**Exercise details**
Check each line of the material that follows, and copy those holding the string "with".

········

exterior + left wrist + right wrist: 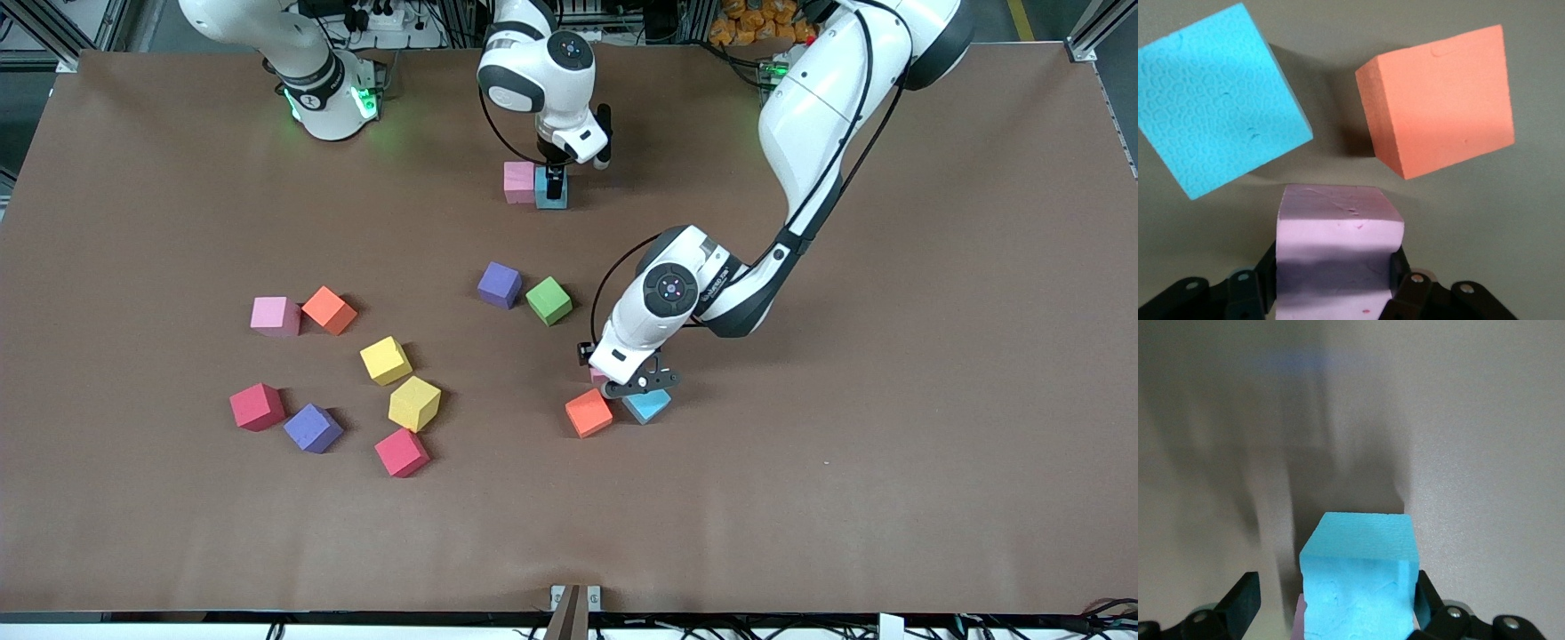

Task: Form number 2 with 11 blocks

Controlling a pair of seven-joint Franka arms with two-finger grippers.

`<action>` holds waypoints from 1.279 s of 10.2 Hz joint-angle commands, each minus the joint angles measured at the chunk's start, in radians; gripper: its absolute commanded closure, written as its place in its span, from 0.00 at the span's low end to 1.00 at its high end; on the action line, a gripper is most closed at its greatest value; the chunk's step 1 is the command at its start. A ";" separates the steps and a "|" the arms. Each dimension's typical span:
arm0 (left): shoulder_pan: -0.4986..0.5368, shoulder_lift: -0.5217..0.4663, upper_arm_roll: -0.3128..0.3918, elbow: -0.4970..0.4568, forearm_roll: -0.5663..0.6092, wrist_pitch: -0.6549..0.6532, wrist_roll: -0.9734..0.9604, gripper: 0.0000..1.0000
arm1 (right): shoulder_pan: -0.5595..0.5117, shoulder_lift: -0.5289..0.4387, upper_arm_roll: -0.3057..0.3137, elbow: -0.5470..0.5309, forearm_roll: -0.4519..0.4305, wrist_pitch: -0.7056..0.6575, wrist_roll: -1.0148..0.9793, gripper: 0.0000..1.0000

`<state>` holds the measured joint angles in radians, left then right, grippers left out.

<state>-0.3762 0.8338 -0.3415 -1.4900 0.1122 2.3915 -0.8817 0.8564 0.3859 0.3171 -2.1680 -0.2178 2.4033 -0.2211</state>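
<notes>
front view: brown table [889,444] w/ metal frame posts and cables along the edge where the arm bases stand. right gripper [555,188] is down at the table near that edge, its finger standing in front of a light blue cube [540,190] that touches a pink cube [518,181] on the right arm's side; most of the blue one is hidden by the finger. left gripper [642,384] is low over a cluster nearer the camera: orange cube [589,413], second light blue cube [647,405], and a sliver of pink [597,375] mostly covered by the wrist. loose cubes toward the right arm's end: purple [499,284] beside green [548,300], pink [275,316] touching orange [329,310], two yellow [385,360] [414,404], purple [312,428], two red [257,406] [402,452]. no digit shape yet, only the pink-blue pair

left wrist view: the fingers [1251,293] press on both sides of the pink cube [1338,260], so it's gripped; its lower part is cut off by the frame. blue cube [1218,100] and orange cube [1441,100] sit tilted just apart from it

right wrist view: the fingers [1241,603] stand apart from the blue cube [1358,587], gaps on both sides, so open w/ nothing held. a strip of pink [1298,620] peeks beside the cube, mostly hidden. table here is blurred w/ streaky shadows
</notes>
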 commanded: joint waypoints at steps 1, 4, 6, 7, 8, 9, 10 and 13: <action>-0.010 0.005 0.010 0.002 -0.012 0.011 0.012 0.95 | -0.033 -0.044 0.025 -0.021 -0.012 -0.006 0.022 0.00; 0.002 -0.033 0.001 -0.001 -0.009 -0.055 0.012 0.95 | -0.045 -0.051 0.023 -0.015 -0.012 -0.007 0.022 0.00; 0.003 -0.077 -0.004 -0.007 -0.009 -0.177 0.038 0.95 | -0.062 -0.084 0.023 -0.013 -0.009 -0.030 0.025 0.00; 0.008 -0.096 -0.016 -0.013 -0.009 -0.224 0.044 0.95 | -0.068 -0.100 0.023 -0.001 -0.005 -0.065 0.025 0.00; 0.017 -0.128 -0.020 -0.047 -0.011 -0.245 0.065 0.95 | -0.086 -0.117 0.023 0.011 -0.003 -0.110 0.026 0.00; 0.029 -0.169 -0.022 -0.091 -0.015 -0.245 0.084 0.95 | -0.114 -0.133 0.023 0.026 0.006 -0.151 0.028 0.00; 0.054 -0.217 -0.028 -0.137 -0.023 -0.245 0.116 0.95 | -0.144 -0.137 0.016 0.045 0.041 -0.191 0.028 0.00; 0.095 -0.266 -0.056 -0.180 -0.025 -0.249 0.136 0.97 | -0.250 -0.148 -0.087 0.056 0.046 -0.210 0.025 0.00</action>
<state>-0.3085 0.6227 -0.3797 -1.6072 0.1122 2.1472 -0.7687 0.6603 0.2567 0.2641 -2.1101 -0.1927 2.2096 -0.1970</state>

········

**Response to the task**
Task: Form number 2 with 11 blocks
Controlling a pair of seven-joint Franka arms with two-finger grippers.

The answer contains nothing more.